## [Work to complete]
Pictures aside, write out the data exactly as it reads.

## [Dataset section]
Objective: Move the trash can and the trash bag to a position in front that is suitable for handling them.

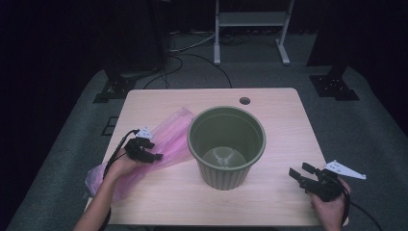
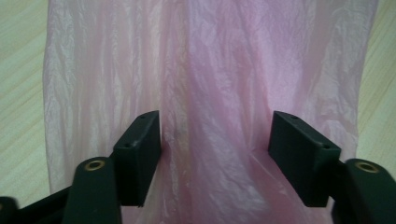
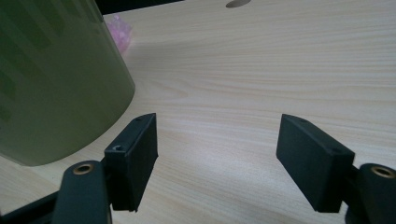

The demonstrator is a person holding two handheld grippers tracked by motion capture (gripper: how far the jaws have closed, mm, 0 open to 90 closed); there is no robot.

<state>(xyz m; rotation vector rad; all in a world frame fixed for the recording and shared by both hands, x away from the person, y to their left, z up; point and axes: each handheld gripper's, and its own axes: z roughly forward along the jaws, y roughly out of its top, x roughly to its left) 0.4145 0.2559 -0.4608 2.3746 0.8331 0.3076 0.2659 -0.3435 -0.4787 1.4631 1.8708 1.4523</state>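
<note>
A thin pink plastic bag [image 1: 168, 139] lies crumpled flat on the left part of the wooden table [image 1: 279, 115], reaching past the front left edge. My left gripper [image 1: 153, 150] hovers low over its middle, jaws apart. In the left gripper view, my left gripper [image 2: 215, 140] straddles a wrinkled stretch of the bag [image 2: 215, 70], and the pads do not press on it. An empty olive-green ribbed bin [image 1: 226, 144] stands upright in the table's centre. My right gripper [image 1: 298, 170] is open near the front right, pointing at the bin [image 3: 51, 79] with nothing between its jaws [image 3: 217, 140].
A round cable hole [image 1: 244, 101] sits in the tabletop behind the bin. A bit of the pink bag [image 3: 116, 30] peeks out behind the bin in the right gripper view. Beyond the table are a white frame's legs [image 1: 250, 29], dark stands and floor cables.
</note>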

## [Exercise result]
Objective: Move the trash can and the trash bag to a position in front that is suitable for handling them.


The demonstrator is a person holding two handheld grippers tracked by motion capture (gripper: how far the jaws have closed, mm, 0 open to 90 closed); there is no robot.

<state>(xyz m; rotation vector rad; all in a world frame fixed for the recording and shared by both hands, x away from the person, y to their left, z up; point and axes: each handheld gripper's, and its own axes: z roughly forward along the jaws, y roughly out of its top, x roughly to its left) 0.4145 0.2559 -0.4608 2.3746 0.8331 0.3076 0.2659 -0.3435 -0.4787 1.4631 1.8708 1.4523</state>
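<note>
A thin pink plastic bag [image 1: 168, 139] lies crumpled flat on the left part of the wooden table [image 1: 279, 115], reaching past the front left edge. My left gripper [image 1: 153, 150] hovers low over its middle, jaws apart. In the left gripper view, my left gripper [image 2: 215, 140] straddles a wrinkled stretch of the bag [image 2: 215, 70], and the pads do not press on it. An empty olive-green ribbed bin [image 1: 226, 144] stands upright in the table's centre. My right gripper [image 1: 298, 170] is open near the front right, pointing at the bin [image 3: 51, 79] with nothing between its jaws [image 3: 217, 140].
A round cable hole [image 1: 244, 101] sits in the tabletop behind the bin. A bit of the pink bag [image 3: 116, 30] peeks out behind the bin in the right gripper view. Beyond the table are a white frame's legs [image 1: 250, 29], dark stands and floor cables.
</note>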

The response to the exercise is complete.